All automatically with almost no user interaction.Give this a try.
Also downloads subtitles by matching automaticaly.
Description from sourceforge page.*

--*FileBot *is the ultimate tool for renaming your tv shows and anime, downloading subtitles from various sources or just simple file verification.

*Some Features
*




A simple user-interface tuned for drag-n-drop (no need to bother with file dialogs)
Platform-independent and straight-forward application deployment
Powerful and full-featured cmdline interface and scripting interface for any kind of automation


Rename and move hundreds of media files in a matter of seconds
Fetch episode info from TVRage, AniDB, TheTVDB or Serienjunkies
Accurate and robust and simply awesome file / episode matching logic
Series / Anime / Movie name auto-detection
Powerful and highly customizable episode naming scheme
Supports language preferences for series and episode titles
Supports movie identification and renaming via OpenSubtitles, IMDb or TheMovieDB
Reverse rename files using internal history or the original torrent file

Download subtitles from OpenSubtitles, Subscene and Sublight
Find exact subtitles on OpenSubtitles
Find linked subtitles on Sublight
Auto-extract zip and rar archives
Integrated subtitle viewer for srt, ass and sub files
Transcode any subtitle as UTF-8 encoded srt

Easily create and verify sfv, md5 and sha1 files
Aware of checksums that are embedded in the filename
common in anime releases
Directly compare two or more directory trees
Auto-lookup of any existing file verification
Extract files from zip, multi-volume rar and 7zip archives as well as ISO images.
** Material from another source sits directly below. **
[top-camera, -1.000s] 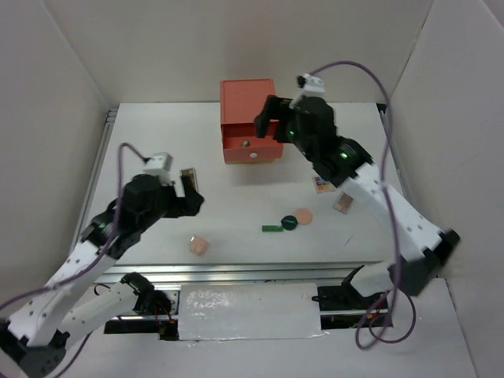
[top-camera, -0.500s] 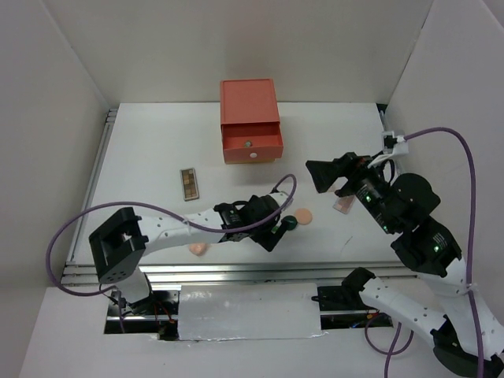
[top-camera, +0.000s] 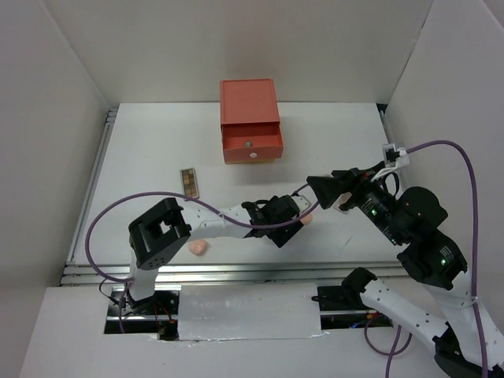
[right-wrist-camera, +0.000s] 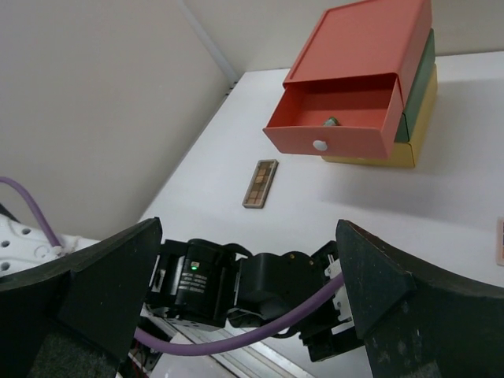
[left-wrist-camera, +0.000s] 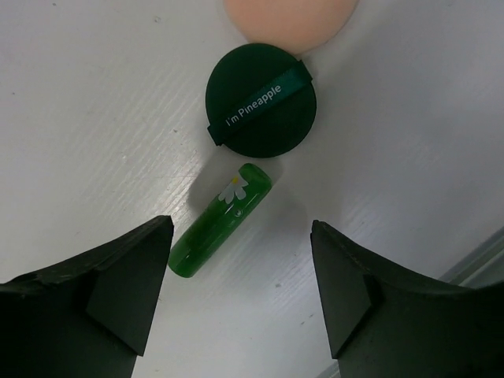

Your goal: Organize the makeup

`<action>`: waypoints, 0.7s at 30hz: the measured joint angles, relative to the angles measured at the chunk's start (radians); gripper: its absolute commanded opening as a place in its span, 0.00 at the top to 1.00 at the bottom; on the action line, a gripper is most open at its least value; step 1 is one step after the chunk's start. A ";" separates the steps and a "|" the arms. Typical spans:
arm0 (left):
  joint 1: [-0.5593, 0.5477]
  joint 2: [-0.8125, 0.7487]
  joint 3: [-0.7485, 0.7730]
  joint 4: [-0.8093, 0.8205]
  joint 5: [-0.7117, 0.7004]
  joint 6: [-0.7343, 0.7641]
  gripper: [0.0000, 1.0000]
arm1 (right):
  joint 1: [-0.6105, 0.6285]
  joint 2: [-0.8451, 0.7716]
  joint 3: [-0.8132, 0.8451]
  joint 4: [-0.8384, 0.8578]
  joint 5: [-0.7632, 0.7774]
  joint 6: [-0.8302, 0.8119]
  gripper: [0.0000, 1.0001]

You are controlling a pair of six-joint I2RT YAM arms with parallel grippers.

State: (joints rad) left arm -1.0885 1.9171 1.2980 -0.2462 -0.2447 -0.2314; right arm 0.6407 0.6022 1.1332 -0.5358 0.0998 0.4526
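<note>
Above the table, arms: the left gripper (top-camera: 285, 228) is reaching far across to the right, low over the table (top-camera: 157, 150). The right gripper (top-camera: 324, 191) is hovering just beyond it, spread wide and carrying nothing.
Above the table, loose makeup: a brown palette (top-camera: 190, 182) is lying left of the drawer box (top-camera: 250, 126), and a lone peach puff (top-camera: 198, 247) is sitting near the front edge.
Left wrist, target: the green tube (left-wrist-camera: 224, 216) is lying flat and slanted between the jaws, untouched. Its upper end is just beside the dark green compact (left-wrist-camera: 260, 100), and a second peach puff (left-wrist-camera: 290, 16) is peeking in beyond that.
Left wrist, jaws: they are standing wide apart, one on each side of the tube, gripping nothing.
Left wrist, doing it well: the pick is probably calling for a wrist turn so the fingers are closing across the tube's narrow width at mid-length. It also calls for coming down close to the table, away from the compact. The tube looks round, so an off-centre squeeze is likely risking a roll.
Right wrist, destination: the red drawer (right-wrist-camera: 335, 102) is standing pulled out with one small item inside, too small to name. It looks like the place the tube is heading.
Right wrist, clearance: the left arm is lying directly beneath the spread right fingers, so the right arm is best holding off while the tube is lifted.
</note>
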 measured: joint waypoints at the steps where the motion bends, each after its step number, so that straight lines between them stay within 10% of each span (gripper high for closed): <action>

You can run this directly as a java app from browser or download and use it.

*FileBot - The ultimate tv renamer / subtitle downloader / sfv validator*


----------



## v.Na5h (Sep 12, 2012)

No addic7ed subtitle downloading
anyway renamer is better i guess

* theRenamer


----------



## pointplanck (Sep 13, 2012)

v.Na5h said:


> anyway renamer is better i guess * theRenamer


haha, but no. therenamer suckz in comparison.


----------



## coolfire92 (Sep 13, 2012)

Yes therenamer is good,even i use it.But this isn't just a tv show renamer.It does anime as well.
Also to work with renamer the files already have to  be in a particular naming format.
This also download subs.Just show it a folder with multile files. eg.A season folder and you can download subs for all episodes at once.
You can even load episode names from a text file and it will match the names with corresponding media file automatically.
This the softwate you don't use frequently but is damn useful .


----------



## Lucky_star (Sep 13, 2012)

Good post. Never thought about or came across such a software till now. Gonna try it out on my 1 TB.


----------



## coolfire92 (Sep 13, 2012)

Thanks ! Btw check out the forums there.There are a few scripts that can automatically sort new episodes downloaded from utorrent,put it in the show's directory,rename and download subs


----------



## v.Na5h (Mar 17, 2014)

The renamer is better


----------